The U.S. economy weakened for the second consecutive month in November, the National Association of Purchasing Management said.

The Purchasing Managers' Index, which covers the manufacturing economy, fell to 41.3 percent from 43.4 percent in October, its lowest point since the trough of the previous recession in Nov. 1982.The New Orders Index posted its fifth consecutive monthly decline, falling sharply to 39.4 percent from 43.8 percent in October and the lowest level since May 1982.

A PMI level of below 50 indicates the manufacturing economy is in decline, while a reading below 44 indicates the entire economy is in decline. November was the second consecutive month in which the PMI was below 44.

"The negative growth in the U.S., economy, registered in October for the first time in 10 years, has deepened in November," said Robert Bretz, chairman of the Association's Business Survey Committee.

"Almost all indicators confirmed the decline in growth with the exception of Export Orders which continues to support the economy from even greater decline.

"Nevertheless, with the engine of the economy, New Orders, at its lowest point in over eight years, it appears likely the negative trend will continue for some time."

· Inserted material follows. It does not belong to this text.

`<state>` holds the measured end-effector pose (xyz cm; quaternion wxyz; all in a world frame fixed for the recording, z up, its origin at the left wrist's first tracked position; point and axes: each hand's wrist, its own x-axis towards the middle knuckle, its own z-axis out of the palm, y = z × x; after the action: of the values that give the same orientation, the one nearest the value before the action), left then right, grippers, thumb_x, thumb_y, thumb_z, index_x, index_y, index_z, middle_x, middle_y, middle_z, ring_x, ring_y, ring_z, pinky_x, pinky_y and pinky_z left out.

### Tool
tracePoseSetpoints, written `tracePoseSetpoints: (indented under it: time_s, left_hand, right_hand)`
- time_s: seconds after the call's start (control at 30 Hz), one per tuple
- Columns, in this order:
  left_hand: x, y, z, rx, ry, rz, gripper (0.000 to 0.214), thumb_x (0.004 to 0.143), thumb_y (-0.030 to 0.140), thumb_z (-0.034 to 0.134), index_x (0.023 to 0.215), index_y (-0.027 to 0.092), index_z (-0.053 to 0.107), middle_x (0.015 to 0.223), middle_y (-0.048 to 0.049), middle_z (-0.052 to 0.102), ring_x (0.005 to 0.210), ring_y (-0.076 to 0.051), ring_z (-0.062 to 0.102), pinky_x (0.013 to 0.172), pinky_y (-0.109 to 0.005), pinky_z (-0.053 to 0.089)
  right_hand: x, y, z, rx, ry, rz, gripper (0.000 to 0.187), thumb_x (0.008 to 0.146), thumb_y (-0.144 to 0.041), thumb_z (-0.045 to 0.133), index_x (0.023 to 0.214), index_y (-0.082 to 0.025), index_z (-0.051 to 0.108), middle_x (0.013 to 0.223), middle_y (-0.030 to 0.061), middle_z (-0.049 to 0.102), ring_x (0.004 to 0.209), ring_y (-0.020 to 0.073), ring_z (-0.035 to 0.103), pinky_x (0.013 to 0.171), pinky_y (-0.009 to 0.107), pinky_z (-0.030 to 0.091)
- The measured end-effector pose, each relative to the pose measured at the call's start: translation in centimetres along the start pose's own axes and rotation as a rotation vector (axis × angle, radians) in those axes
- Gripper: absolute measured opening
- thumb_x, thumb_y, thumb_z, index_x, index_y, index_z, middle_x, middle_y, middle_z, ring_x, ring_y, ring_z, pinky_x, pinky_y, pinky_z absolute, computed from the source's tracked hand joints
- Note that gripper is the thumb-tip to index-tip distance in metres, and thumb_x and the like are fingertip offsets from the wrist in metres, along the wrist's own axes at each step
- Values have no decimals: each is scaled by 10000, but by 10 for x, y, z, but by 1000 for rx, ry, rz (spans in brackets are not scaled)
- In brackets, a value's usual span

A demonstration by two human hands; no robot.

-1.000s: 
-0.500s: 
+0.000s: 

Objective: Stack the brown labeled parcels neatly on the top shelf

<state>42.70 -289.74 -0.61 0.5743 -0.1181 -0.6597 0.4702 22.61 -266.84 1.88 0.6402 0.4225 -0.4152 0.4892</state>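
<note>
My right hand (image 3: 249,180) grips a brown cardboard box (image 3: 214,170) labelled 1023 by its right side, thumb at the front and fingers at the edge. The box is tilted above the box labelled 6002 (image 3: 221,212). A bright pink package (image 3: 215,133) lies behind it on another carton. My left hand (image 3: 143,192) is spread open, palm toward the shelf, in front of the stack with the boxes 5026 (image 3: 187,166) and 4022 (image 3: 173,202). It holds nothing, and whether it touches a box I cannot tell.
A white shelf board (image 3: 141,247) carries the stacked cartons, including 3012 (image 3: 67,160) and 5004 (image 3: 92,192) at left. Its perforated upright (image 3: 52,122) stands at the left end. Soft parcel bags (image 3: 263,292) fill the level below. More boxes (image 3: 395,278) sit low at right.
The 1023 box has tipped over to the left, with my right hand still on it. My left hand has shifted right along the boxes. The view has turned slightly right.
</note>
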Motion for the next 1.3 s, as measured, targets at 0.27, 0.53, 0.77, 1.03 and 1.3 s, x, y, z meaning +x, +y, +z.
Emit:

Bretz, also the director of corporate purchasing at Stamford, Conn.-based Pitney Bowes Inc., added, "If the PMI remains unchanged at the November level for December, then past experience indicates this would be consistent with real GNP growth of approximately 0.9 percent for all of 1990 and a decline in fourth-quarter real GNP of approximately 0.6 percent."

The report said the economic decline will not bottom until the New Orders Index stops falling.

Prices rose in November for the sixth consecutive month, but the rate of increase dropped sharply from October and September. The price index registered 86.7 percent, down from 76.4 percent in October.

The price increases mostly reflected the rise of crude oil prices, petrochemical feed stocks and derivatives, the report said.

"In the light of the sharp drop in the economy and demand, purchasers are fiercely resisting price increases. It is likely we have seen the peak in Middle East crisis-related inflation and that rice increases will largely subside in the future."

Employment declined for the 21st consecutive month, with the index falling to 36.7 percent, a sharp four-point drop from October (40.7 percent), and the lowest level since December 1982.

However, November's increase in New Export Orders was the 35th consecutive monthly rise, to 55.0 percent, sharply up from 51.0 percent in October, which was the lowest rate of growth since this indicator was initiated in Jan. 1988.

Imports declined for the seventh consecutive month to 42.0 percent, sharply down from 46.5 percent in October and the lowest level since the group started recording the index in October 1989.

Production fell for the fourth consecutive month, slipping to 41.8 percent from 43.0 percent in October. The 41.8 percent is the lowest since September 1982.

"Considering that the New Order Index is the weakest in eight years, it is unrealistic to expect a reverse soon in the six-month continually worsening trend in production," the report said.

Supplier deliveries were faster in November for the third consecutive month. They rose to 49.6 percent, although at a lesser rate than the two previous months.

Inventories declined in November for the 24th consecutive month, at almost the same rate as in October. "Purchasers seem bent on lowering their inventory-to-sales ratio even further as manufacturers ride out their decline in sales," the report said.

Numerous Association members reported actions taken to reduce employment including layoffs, plant closings, reductions through attrition and hiring freezes, and voluntary early retirement programs.

"Give the anemic state of the economy, it appears the decline in employment will continue," the report said.

The association's Report on Business is based on data compiled from monthly replies to questions asked of purchasing executives at more than 300 industrial companies. Twenty industries in 50 states are represented on the committee.